Generic drug industry urges approval of Premarin sub

Drug Store News, June 5, 1995

Representatives of the generic drug industry warned Food and Drug Administration (FDA) commissioner David Kessler that the agency would be setting a "dangerous precedent" by ignoring a recommendation from its own expert advisory committee to approve a generic conjugated estrogen product.

That panel's recommendation appeared to open the door to low-cost generic competition for Wyeth-Ayerst's Premarin--a drug that has been off-patent for a generation, yet remains available only as a brand-name product.

But a citizen's petition filed by Wyeth-Ayerst late last year challenged the pharmaceutical equivalence of the new generic version proposed by Duramed Pharmaceuticals.

At issue in the dispute: delta 8,9-dehydroesterone sulfate--an estrogen component that is present in Premarin, but not required in conjugated estrogens under the FDA's standards.

In its petition, Wyeth-Ayerst said some animal studies have questioned the safety and effectiveness of conjugated estrogens lacking delta 8,9-dehydroesterone sulfate, and asked the FDA to delay approval of a generic version until the issue is studied further.

The American Pharmaceutical Association (APhA) quickly jumped in to support Wyeth-Ayerst's petition, contending that pharmacists may have qualms about dispensing a generic conjugated estrogen product lacking all the components of Premarin.

Noting that pharmacies would be under pressure from third-party payors to use the cheaper generic version, APhA told Kessler that "America's pharmacists do not want the FDA to put them in a position where they can only be paid for dispensing a product in which they have little confidence."

Economically, the stakes in the dispute are huge. Currently Premarin, which is the nation's most frequently dispensed drug, is used by more than eight million American women to relieve symptoms associated with menopause and to prevent osteoporosis.

Nevertheless, the cost of Premarin continues to rise. Data released by Medispan indicate that the manufacturer's price for the drug has increased 10 times just since 1988.

Late last month the Generic Pharmaceutical Industry Association entered the controversy, arguing that Wyeth-Ayerst's petition should be rejected because it lacks "appropriate scientific support."

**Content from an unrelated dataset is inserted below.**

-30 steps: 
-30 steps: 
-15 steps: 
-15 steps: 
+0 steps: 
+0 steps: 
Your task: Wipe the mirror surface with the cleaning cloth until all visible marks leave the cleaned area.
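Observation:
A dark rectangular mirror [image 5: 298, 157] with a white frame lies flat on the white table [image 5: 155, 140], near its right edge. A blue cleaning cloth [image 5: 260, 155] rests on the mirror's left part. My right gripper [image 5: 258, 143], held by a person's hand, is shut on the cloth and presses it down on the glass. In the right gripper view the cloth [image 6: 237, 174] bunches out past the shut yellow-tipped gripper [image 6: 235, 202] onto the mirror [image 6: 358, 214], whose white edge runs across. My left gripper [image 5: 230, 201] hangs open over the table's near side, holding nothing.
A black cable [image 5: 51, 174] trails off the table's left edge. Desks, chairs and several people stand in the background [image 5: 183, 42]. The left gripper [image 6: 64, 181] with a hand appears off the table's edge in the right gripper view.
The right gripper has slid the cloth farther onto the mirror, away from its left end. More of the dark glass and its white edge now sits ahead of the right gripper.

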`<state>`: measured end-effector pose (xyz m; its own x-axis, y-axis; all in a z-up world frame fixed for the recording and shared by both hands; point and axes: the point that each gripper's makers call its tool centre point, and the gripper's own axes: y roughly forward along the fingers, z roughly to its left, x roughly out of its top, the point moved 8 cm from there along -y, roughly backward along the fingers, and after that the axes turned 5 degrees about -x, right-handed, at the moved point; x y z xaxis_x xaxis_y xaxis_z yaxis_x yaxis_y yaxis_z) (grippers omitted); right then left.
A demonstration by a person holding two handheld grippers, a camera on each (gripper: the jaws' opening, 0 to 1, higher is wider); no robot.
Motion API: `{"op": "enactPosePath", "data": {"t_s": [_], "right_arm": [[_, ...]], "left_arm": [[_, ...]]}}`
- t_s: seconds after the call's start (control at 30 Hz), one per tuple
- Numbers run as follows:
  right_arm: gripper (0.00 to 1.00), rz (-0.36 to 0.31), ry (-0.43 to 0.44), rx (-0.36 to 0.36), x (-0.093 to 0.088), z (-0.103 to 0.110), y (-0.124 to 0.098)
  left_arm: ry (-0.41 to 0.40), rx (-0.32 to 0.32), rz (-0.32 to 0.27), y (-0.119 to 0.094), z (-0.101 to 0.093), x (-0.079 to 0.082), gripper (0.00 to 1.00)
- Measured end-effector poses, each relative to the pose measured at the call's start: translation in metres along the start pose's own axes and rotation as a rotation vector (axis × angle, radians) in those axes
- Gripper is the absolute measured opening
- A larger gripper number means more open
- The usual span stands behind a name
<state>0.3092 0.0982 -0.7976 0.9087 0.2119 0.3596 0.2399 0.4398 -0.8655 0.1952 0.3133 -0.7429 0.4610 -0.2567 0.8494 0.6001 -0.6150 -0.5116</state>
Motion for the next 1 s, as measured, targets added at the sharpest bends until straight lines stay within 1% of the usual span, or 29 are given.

Calling the petition nothing more than "another attempt by Wyeth-Ayerst to delay generic competition" for Premarin, GPIA said the company "never compared their drug to the generic alternative in critical clinical studies on women patients or in comparable animal models."

According to generic drug industry leaders, such a comparison would have established the equivalence of Duramed's version. Delaying a generic version of the nation's most widely prescribed drug on the basis of Wyeth-Ayerst's petition "would set a dangerous precedent for the use of the agency's administrative process solely to preserve a monopoly," GPIA told FDA.